▶ **Directions for this task**
Print out the records precisely, keeping each line identical to its source.

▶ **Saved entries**
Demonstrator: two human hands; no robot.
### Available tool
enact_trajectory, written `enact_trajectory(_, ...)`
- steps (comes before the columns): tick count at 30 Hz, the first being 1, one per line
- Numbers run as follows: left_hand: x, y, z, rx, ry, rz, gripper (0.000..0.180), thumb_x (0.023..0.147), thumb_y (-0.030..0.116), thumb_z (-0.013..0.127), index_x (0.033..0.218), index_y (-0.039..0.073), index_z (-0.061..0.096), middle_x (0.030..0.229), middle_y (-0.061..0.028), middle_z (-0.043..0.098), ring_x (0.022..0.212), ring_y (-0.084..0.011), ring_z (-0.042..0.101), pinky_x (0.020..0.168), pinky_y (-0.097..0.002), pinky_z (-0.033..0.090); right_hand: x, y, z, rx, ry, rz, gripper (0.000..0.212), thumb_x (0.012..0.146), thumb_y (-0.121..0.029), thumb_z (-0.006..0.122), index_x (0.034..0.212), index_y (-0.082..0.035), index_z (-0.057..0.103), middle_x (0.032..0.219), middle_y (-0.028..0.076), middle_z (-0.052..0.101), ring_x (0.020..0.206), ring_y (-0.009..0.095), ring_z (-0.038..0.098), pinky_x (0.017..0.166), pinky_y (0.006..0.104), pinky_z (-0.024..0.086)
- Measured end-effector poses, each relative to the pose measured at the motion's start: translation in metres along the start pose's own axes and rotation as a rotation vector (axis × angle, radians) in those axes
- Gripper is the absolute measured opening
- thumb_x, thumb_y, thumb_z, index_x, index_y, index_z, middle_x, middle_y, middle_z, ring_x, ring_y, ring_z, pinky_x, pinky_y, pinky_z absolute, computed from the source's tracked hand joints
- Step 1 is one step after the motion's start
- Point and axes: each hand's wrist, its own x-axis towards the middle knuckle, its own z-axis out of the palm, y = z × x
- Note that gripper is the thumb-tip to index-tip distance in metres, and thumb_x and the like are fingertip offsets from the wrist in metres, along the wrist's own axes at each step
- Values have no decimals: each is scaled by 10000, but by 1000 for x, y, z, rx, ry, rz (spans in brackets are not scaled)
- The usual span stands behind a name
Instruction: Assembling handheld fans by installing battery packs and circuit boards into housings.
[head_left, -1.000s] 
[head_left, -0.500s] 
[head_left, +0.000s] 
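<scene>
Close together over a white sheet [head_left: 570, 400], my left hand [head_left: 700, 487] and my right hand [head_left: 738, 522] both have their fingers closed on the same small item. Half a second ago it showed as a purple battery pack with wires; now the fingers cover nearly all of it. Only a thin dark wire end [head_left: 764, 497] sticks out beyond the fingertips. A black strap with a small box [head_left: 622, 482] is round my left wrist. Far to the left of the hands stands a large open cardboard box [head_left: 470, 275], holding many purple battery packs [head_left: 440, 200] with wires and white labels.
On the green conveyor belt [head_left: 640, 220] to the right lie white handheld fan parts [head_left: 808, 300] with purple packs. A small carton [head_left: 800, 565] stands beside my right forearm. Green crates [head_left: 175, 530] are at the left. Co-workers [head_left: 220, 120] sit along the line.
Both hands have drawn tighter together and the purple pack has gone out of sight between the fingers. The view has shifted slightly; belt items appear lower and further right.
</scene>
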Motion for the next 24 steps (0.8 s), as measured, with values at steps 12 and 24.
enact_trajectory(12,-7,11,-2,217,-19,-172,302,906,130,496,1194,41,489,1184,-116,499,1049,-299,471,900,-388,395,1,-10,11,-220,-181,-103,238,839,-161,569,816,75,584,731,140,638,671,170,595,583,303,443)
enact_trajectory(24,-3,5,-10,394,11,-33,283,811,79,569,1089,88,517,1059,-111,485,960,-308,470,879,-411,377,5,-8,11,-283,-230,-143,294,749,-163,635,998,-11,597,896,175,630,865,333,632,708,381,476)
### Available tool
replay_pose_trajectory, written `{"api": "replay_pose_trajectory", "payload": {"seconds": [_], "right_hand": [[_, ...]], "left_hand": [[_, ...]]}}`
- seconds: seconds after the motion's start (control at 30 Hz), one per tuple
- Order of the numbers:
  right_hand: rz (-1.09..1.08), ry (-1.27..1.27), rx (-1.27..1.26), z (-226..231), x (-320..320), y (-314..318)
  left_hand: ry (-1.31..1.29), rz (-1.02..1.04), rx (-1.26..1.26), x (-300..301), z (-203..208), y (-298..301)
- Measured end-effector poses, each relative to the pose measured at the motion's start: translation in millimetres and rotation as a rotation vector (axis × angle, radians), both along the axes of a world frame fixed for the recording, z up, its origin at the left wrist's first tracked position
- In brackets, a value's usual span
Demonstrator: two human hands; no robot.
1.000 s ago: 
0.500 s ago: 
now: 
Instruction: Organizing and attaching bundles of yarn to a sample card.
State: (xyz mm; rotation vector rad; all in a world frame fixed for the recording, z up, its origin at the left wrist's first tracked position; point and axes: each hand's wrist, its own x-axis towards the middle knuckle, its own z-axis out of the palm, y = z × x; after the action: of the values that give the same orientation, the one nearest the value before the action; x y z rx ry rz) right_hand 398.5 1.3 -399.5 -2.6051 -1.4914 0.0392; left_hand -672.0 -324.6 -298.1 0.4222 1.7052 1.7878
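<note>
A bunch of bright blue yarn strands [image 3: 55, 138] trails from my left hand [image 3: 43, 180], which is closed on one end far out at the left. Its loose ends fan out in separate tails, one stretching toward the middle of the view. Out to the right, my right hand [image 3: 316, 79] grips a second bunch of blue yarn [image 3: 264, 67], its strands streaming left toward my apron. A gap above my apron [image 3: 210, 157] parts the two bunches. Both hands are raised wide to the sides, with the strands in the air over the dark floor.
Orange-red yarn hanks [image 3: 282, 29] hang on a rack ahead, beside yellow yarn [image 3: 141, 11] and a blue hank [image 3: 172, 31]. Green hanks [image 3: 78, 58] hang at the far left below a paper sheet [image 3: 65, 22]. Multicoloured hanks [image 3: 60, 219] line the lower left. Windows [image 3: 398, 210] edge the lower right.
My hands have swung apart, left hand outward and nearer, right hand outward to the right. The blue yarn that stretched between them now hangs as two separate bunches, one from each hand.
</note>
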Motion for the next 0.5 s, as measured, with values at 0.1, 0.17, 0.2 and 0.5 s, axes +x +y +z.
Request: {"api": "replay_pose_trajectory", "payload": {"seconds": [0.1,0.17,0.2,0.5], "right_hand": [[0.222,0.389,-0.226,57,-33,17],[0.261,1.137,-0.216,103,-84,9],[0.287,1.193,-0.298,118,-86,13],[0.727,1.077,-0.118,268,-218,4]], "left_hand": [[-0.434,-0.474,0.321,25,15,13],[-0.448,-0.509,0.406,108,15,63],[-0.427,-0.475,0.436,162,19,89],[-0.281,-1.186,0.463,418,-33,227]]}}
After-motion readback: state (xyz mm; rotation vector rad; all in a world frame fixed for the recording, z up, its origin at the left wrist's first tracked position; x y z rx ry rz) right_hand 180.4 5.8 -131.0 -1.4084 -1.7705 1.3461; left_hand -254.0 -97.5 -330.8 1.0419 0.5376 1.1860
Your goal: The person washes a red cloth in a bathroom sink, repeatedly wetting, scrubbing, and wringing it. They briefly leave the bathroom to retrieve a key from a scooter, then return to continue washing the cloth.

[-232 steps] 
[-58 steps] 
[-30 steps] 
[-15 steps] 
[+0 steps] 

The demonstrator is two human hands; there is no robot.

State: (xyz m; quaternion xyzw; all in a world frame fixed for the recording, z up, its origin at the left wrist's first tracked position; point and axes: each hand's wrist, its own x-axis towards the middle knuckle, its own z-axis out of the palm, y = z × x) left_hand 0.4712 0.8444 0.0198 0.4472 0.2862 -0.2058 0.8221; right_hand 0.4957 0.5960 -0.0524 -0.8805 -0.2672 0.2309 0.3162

▶ **Written answer**
Demonstrator: two human hands; no robot.
### Available tool
enact_trajectory, written `enact_trajectory(_, ...)`
- steps (comes before the columns): tick count at 30 Hz, the first being 1, one per line
- Numbers run as follows: left_hand: x, y, z, rx, ry, rz, gripper (0.000..0.180), thumb_x (0.023..0.147), thumb_y (-0.030..0.116), thumb_z (-0.013..0.127), index_x (0.033..0.218), index_y (-0.039..0.073), index_z (-0.061..0.096), middle_x (0.030..0.229), middle_y (-0.061..0.028), middle_z (-0.043..0.098), ring_x (0.022..0.212), ring_y (-0.084..0.011), ring_z (-0.042..0.101), pinky_x (0.020..0.168), pinky_y (-0.097..0.002), pinky_z (-0.033..0.090); right_hand: x, y, z, rx, ry, rz, gripper (0.000..0.212), thumb_x (0.012..0.146), thumb_y (-0.121..0.029), thumb_z (-0.006..0.122), index_x (0.034..0.212), index_y (-0.082..0.035), index_z (-0.057..0.103), middle_x (0.032..0.219), middle_y (-0.028..0.076), middle_z (-0.052..0.101), ring_x (0.020..0.206), ring_y (-0.009..0.095), ring_z (-0.038..0.098), pinky_x (0.017..0.166), pinky_y (0.006..0.104), pinky_z (-0.024..0.086)
- Measured end-effector poses, each relative to the pose measured at the motion's start: translation in metres along the start pose's own axes and rotation as a rotation vector (axis × angle, radians) in those axes
- Gripper is the absolute measured opening
- thumb_x, thumb_y, thumb_z, index_x, index_y, index_z, middle_x, middle_y, middle_z, ring_x, ring_y, ring_z, pinky_x, pinky_y, pinky_z absolute, computed from the source's tracked hand joints
- Step 1 is one step after the motion's start
- Point and axes: each hand's wrist, its own x-axis towards the middle knuckle, its own z-axis out of the palm, y = z × x
- Note that gripper is the thumb-tip to index-tip distance in metres, and thumb_x and the like are fingertip offsets from the wrist in metres, along the wrist's own axes at each step
- Values have no decimals: each is scaled by 10000, but by 1000 for x, y, z, rx, ry, rz (spans in brackets are not scaled)
- The usual span stands behind a name
Instruction: Assembling handheld fans by installing battery packs and circuit boards into housings.
[head_left, -1.000s] 
[head_left, -0.500s] 
[head_left, +0.000s] 
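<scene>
Close together over a white sheet [head_left: 570, 400], my left hand [head_left: 700, 487] and my right hand [head_left: 738, 522] both have their fingers closed on the same small item. Half a second ago it showed as a purple battery pack with wires; now the fingers cover nearly all of it. Only a thin dark wire end [head_left: 764, 497] sticks out beyond the fingertips. A black strap with a small box [head_left: 622, 482] is round my left wrist. Far to the left of the hands stands a large open cardboard box [head_left: 470, 275], holding many purple battery packs [head_left: 440, 200] with wires and white labels.
On the green conveyor belt [head_left: 640, 220] to the right lie white handheld fan parts [head_left: 808, 300] with purple packs. A small carton [head_left: 800, 565] stands beside my right forearm. Green crates [head_left: 175, 530] are at the left. Co-workers [head_left: 220, 120] sit along the line.
Both hands have drawn tighter together and the purple pack has gone out of sight between the fingers. The view has shifted slightly; belt items appear lower and further right.
</scene>
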Motion for the next 24 steps (0.8 s), as measured, with values at steps 12 and 24.
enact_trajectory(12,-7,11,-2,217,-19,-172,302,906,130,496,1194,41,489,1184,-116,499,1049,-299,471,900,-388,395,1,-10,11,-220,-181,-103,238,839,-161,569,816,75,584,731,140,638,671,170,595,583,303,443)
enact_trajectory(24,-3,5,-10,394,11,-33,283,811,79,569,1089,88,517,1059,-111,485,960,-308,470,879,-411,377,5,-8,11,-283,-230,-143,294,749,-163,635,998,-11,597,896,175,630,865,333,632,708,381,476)
### Available tool
replay_pose_trajectory, written `{"api": "replay_pose_trajectory", "payload": {"seconds": [_], "right_hand": [[_, ...]], "left_hand": [[_, ...]]}}`
- seconds: seconds after the motion's start (control at 30 Hz), one per tuple
- Order of the numbers:
  right_hand: rz (-1.09..1.08), ry (-1.27..1.27), rx (-1.27..1.26), z (-226..231), x (-320..320), y (-314..318)
  left_hand: ry (-1.31..1.29), rz (-1.02..1.04), rx (-1.26..1.26), x (-300..301), z (-203..208), y (-298..301)
- Measured end-effector poses, each relative to the pose measured at the motion's start: translation in millimetres and rotation as a rotation vector (axis × angle, radians), both along the axes of a world frame fixed for the recording, z up, its origin at the left wrist's first tracked position
- In brackets, a value's usual span
Demonstrator: two human hands; no robot.
1.000 s ago: 
0.500 s ago: 
now: 
Instruction: Organizing and attaching bundles of yarn to a sample card.
State: (xyz mm; rotation vector rad; all in a world frame fixed for the recording, z up, its origin at the left wrist's first tracked position; point and axes: each hand's wrist, its own x-axis towards the middle knuckle, its own z-axis out of the palm, y = z × x; after the action: of the values that give the same orientation, the one nearest the value before the action; x y z rx ry rz) right_hand 398.5 1.3 -399.5 -2.6051 -1.4914 0.0392; left_hand -672.0 -324.6 -298.1 0.4222 1.7052 1.7878
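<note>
A bunch of bright blue yarn strands [image 3: 55, 138] trails from my left hand [image 3: 43, 180], which is closed on one end far out at the left. Its loose ends fan out in separate tails, one stretching toward the middle of the view. Out to the right, my right hand [image 3: 316, 79] grips a second bunch of blue yarn [image 3: 264, 67], its strands streaming left toward my apron. A gap above my apron [image 3: 210, 157] parts the two bunches. Both hands are raised wide to the sides, with the strands in the air over the dark floor.
Orange-red yarn hanks [image 3: 282, 29] hang on a rack ahead, beside yellow yarn [image 3: 141, 11] and a blue hank [image 3: 172, 31]. Green hanks [image 3: 78, 58] hang at the far left below a paper sheet [image 3: 65, 22]. Multicoloured hanks [image 3: 60, 219] line the lower left. Windows [image 3: 398, 210] edge the lower right.
My hands have swung apart, left hand outward and nearer, right hand outward to the right. The blue yarn that stretched between them now hangs as two separate bunches, one from each hand.
</note>
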Motion for the next 0.5 s, as measured, with values at 0.1, 0.17, 0.2 and 0.5 s, axes +x +y +z.
Request: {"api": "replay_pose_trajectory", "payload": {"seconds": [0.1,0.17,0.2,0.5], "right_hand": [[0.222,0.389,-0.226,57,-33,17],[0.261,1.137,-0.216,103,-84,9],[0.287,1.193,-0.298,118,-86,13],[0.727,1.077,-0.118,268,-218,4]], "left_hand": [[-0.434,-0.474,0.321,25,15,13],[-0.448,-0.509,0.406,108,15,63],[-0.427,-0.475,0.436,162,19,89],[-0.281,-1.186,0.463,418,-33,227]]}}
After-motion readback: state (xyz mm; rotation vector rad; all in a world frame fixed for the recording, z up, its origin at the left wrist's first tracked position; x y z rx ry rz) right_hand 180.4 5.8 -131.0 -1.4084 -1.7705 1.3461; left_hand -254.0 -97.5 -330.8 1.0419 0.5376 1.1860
Your goal: The person washes a red cloth in a bathroom sink, repeatedly wetting, scrubbing, and wringing it. They briefly leave the bathroom to retrieve a key from a scooter, then return to continue washing the cloth.

[-232 steps] 
[-58 steps] 
[-30 steps] 
[-15 steps] 
[+0 steps] 

The demonstrator is two human hands; there is no robot.

State: (xyz m; quaternion xyzw; all in a world frame fixed for the recording, z up, its origin at the left wrist's first tracked position; point and axes: each hand's wrist, its own x-axis towards the middle knuckle, its own z-axis out of the palm, y = z × x) left_hand 0.4712 0.8444 0.0198 0.4472 0.2862 -0.2058 0.8221; right_hand 0.4957 0.5960 -0.0524 -0.8805 -0.2672 0.2309 0.3162

No further answer will be given.